5.3 Post-Treatment Dynamics
Post-treatment coefficients average -0.0017 log points (-0.17% in levels), with the largest estimated effect at \(k = 16\) months (0.0023 log points). No individual post-treatment coefficient is statistically significant at the 5% level, and the estimates oscillate around zero without a clear sustained divergence, consistent with the statistically imprecise aggregate DiD results.
6 Robustness
Several robustness exercises support the main finding:
Energy controls: Including log gasoline CPI as a control (M2) does not meaningfully change the food CPI estimate, suggesting the food price effect is not merely a mechanical passthrough of energy prices already embedded in the all-items index.
Province-specific trends (M3): Allowing each province to follow a different linear time trend only modestly affects the coefficient, indicating the result is not driven by differential pre-existing growth trajectories.
Excluding Alberta (M4): Alberta’s TIER system was later supplemented by the federal fuel charge in 2020. Dropping Alberta from the control group leaves the point estimate largely unchanged.
Placebo: (All-items CPI (M5)) Using all-items CPI as the outcome yields a -0.0031 log-point estimate, which is not statistically significant, consistent with the food-specific channel
7 Discussion
7.1 Interpretation
The estimated effect, if statistically significant, would be consistent with the hypothesized supply-chain mechanism: the carbon price raises transportation and processing energy costs, which are partially passed on to consumers through food prices. The event-study pattern reveals whether the effect is immediate or builds over time as businesses adjust.
7.2 Limitations
- Small number of clusters: With only 10 provinces, cluster-robust inference may be imprecise. Wild cluster bootstrap standard errors (not shown) provide an additional robustness check.

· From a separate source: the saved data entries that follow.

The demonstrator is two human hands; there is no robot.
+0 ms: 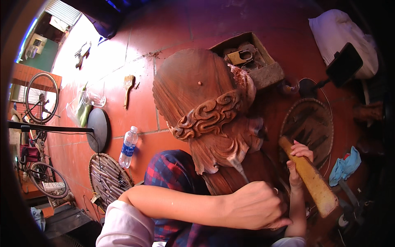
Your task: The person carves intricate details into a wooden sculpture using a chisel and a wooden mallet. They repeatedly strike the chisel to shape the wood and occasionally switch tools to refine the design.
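Carved wooden piece (193, 82), reddish brown, with a broad, scallop-edged disc above a band of scrolled relief; it lies just ahead of a knee in plaid cloth (175, 168), over the red tiled floor (144, 96), its lower part running toward the person's hands. Left hand (257, 203): the forearm crosses from the lower left, and the fingers are curled into a fist close to the lower wood. A slim greyish shaft (243, 175) shows between this fist and the carving; from where I stand, I cannot tell whether the fist grips it. Right hand (298, 162): the fingers wrap around a yellow wooden bar (312, 181), thumb on the near side, the bar slanting down to the right of the fist. Surroundings: beyond the carving, an open box (267, 76) of odds and ends; to the left, a flat brush (128, 86), an upright water bottle (128, 148) and a round basket (125, 175) full of slender rods; to the right, a shallow round tray (288, 117) and a crumpled blue cloth (345, 165).
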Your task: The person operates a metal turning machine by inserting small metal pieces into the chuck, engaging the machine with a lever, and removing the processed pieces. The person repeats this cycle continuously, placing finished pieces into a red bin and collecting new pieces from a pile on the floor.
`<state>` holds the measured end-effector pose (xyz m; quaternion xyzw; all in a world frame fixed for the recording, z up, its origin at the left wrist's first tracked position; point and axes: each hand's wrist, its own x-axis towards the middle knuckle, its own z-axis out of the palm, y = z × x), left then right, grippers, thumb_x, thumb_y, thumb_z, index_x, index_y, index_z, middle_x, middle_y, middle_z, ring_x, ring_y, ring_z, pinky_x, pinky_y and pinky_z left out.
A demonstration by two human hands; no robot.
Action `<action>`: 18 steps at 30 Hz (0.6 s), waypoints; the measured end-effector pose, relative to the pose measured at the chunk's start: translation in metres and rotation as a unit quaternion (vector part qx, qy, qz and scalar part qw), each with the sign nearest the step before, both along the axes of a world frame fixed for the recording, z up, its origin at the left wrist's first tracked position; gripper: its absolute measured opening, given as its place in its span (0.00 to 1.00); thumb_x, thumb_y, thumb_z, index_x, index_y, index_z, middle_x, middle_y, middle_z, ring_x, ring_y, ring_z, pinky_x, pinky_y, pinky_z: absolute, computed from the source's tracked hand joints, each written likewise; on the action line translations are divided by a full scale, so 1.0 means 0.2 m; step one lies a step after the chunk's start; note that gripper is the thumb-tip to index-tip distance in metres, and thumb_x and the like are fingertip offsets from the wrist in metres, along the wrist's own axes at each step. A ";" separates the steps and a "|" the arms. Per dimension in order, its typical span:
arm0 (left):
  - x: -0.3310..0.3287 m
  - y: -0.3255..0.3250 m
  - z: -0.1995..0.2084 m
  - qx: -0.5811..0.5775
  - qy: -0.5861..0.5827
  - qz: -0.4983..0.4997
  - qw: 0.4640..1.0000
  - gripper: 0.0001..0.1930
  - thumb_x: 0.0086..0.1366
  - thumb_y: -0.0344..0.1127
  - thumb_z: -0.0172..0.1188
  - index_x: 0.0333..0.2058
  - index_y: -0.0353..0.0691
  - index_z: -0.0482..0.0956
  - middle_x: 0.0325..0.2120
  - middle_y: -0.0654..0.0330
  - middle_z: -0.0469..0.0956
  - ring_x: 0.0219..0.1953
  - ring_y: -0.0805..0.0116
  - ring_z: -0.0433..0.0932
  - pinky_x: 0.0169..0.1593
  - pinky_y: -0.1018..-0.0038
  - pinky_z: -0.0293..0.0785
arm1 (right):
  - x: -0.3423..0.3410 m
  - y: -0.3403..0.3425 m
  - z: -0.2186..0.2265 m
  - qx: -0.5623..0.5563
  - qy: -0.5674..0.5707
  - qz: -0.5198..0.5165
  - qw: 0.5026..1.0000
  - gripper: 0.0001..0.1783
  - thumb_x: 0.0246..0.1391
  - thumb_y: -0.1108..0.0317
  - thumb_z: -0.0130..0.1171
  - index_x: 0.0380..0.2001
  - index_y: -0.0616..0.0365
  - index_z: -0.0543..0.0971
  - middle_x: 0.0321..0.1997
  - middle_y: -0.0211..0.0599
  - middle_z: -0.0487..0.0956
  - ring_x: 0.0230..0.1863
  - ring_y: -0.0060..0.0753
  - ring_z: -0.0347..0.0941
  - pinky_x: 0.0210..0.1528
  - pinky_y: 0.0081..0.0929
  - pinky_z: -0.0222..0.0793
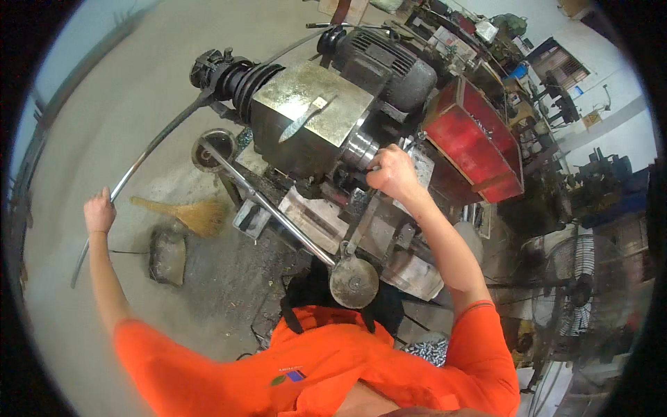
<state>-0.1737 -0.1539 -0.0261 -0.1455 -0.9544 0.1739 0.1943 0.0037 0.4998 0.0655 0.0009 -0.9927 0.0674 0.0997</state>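
My left hand (99, 212) is stretched far out to the left and closed around a long curved metal lever (149, 154) that runs up to the dark ribbed end of a heavy machine (313, 115). My right hand (392, 174) reaches forward to the machine's shiny round spindle (361, 149) and is closed on a small part there; what it holds is hidden by the fingers. A long steel bar (271, 208) with a round disc end (354, 281) lies diagonally below the machine, in front of my orange shirt.
A red metal bin (479, 139) stands right of the machine. A straw broom (187, 214) and a dustpan (168, 257) lie on the concrete floor at left. A standing fan (583, 285) is at right, with cluttered workbenches (528, 62) behind.
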 end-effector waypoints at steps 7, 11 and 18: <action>0.00 0.33 0.10 0.196 -0.085 0.182 0.960 0.12 0.55 0.33 0.56 0.38 0.37 0.78 0.31 0.49 0.79 0.35 0.50 0.78 0.40 0.58 0.74 | 0.08 0.00 0.05 -0.026 0.020 0.054 0.998 0.17 0.24 0.63 0.54 0.24 0.56 0.82 0.38 0.42 0.78 0.42 0.50 0.70 0.45 0.35 0.68; 0.29 0.85 -0.16 0.523 0.117 -0.197 0.821 0.14 0.57 0.29 0.58 0.44 0.38 0.75 0.32 0.52 0.79 0.33 0.58 0.79 0.40 0.70 0.73 | 0.36 0.05 0.14 -0.110 0.160 0.094 0.976 0.20 0.25 0.66 0.59 0.30 0.59 0.80 0.45 0.44 0.76 0.44 0.51 0.68 0.46 0.37 0.67; 0.45 1.46 -0.88 0.150 -0.337 -0.095 0.925 0.22 0.49 0.49 0.65 0.37 0.38 0.76 0.34 0.49 0.79 0.40 0.53 0.78 0.43 0.61 0.73 | 1.29 0.34 0.07 -0.178 0.094 -0.196 0.960 0.20 0.29 0.74 0.58 0.34 0.58 0.80 0.47 0.45 0.76 0.48 0.48 0.73 0.49 0.33 0.69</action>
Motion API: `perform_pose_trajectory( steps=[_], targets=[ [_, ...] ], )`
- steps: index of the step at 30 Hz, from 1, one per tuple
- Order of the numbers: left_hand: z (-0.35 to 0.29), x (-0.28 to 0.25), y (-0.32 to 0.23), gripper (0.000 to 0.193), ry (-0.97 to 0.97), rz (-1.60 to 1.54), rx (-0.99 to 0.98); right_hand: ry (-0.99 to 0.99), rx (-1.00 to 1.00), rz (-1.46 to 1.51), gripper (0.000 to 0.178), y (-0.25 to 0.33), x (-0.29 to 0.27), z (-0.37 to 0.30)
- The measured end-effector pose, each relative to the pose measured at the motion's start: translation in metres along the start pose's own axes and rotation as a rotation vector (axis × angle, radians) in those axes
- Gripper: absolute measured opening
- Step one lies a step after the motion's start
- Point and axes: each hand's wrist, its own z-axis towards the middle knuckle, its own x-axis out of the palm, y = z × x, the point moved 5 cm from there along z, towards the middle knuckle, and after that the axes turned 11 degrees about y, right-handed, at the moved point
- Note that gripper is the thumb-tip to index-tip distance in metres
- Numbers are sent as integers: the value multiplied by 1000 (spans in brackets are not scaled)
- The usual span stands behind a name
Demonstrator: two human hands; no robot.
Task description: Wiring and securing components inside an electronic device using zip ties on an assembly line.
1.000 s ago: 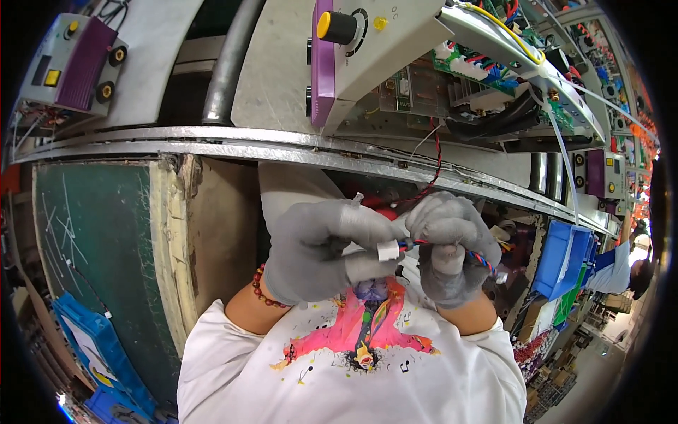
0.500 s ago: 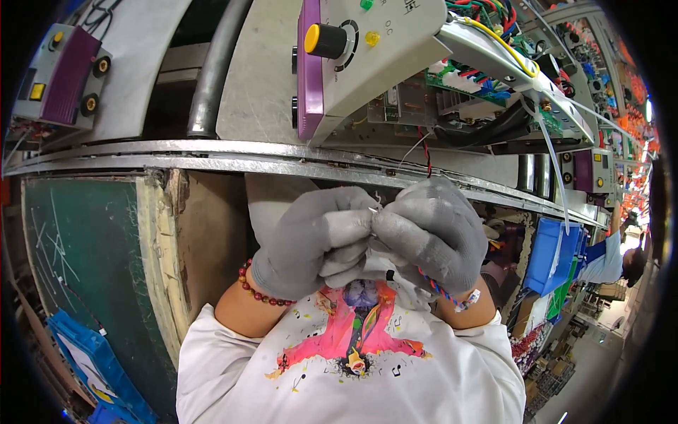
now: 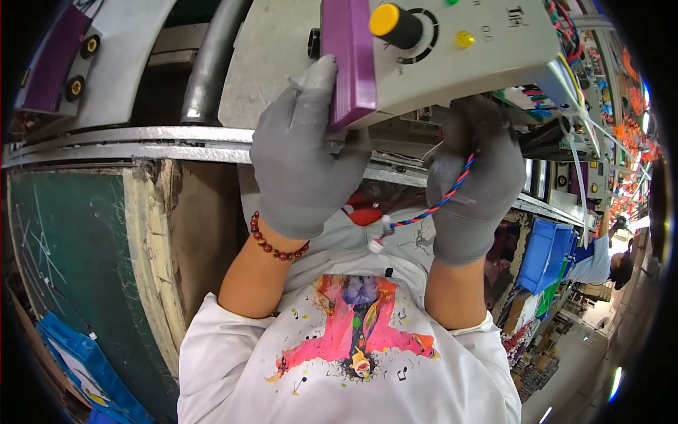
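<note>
A grey metal device housing with a purple front frame and a yellow-topped knob lies tilted on the bench. My left hand, in a grey glove, grips the purple frame's near edge, its fingers along the front and its thumb beneath. At the housing's open side is my right hand, gloved too. Its fingers bend into the shaded interior, where what they hold is hidden. A twisted red and blue wire runs from by those fingers across the glove, and its white connector dangles between my wrists.
A metal rail edges the bench, with a roller beyond it. Another purple-fronted device stands at far left. Blue bins are on the right, near another person. White cable ties stick out from the housing.
My hands have parted from a pinch before my chest. The left has moved onto the purple frame, the right into the housing's side. The wire's connector now hangs between my wrists. The view has shifted.
</note>
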Motion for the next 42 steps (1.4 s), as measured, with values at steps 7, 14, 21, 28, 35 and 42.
perform_pose_trajectory(
  steps=[7,14,21,28,35,42],
  targets=[
    [2,1,-6,73,-2,-10,-9,35,-21,-41,14,1,6,8],
    [2,4,-5,65,-66,-10,28,67,38,-74,15,-6,2,6],
    [1,6,-7,75,-4,17,21,78,8,-111,14,-6,6,8],
    [-1,6,-6,77,-11,5,42,68,39,-107,15,-9,4,5],
    [0,6,-5,77,-3,15,28,16,-79,-87,15,-8,3,7],
    [-1,4,-5,68,-56,3,31,127,76,-140,13,-8,5,6]
  ],
)
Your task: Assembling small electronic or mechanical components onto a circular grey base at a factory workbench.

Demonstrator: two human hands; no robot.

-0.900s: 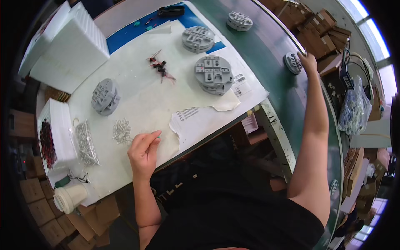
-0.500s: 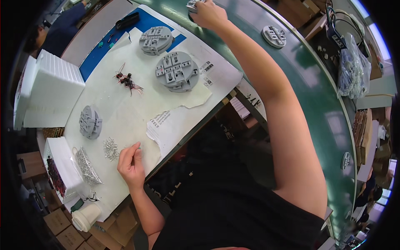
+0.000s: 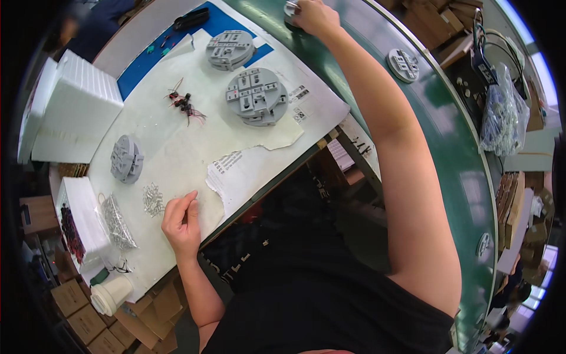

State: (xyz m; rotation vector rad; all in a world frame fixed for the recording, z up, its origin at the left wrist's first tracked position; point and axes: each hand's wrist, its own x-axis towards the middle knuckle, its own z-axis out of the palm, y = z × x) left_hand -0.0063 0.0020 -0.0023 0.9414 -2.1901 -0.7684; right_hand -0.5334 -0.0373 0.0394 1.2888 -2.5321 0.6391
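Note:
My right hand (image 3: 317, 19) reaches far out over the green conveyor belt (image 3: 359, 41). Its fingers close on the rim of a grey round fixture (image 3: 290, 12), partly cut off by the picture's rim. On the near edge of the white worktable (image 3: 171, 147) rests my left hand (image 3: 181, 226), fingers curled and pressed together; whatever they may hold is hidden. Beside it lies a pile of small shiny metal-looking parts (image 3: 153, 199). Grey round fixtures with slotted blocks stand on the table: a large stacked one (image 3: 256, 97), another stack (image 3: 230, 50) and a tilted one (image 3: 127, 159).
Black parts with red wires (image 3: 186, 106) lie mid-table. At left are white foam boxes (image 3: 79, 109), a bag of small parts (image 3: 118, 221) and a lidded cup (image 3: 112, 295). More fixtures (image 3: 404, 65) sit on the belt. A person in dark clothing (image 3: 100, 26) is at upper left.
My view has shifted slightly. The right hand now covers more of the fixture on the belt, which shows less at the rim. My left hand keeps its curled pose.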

- Staggered adoption: Alberta’s later addition to the backstop complicates the clean two-period DiD. The Sun-Abraham estimator (M6 in
04_analysis_did.R) addresses heterogeneous treatment timing. - Confounders: Provincial economic shocks contemporaneous with the policy may contaminate the estimate if they differentially affect treated and control provinces.
- Spillovers: Carbon pricing in control provinces (BC, QC) may have changed in response to federal policy, attenuating the DiD contrast.
8 Conclusion
This report provides evidence on the causal effect of the 2019 federal carbon pricing backstop on provincial food prices in Canada. Using a TWFE difference-in-differences design with province and time fixed effects, we estimate a statistically insignificant effect of approximately -1.1% on food CPI. The pre-treatment event study coefficients provide mixed evidence on the parallel trends assumption. These findings contribute to the empirical debate on the consumer price impacts of carbon pricing and have implications for policy design and compensatory transfer programs.
9 Reproducibility
This report is fully reproducible. All code, data acquisition scripts, and this document are available in the project repository. To reproduce the entire pipeline from raw data to this report, run:
make allSee README.md for environment setup instructions.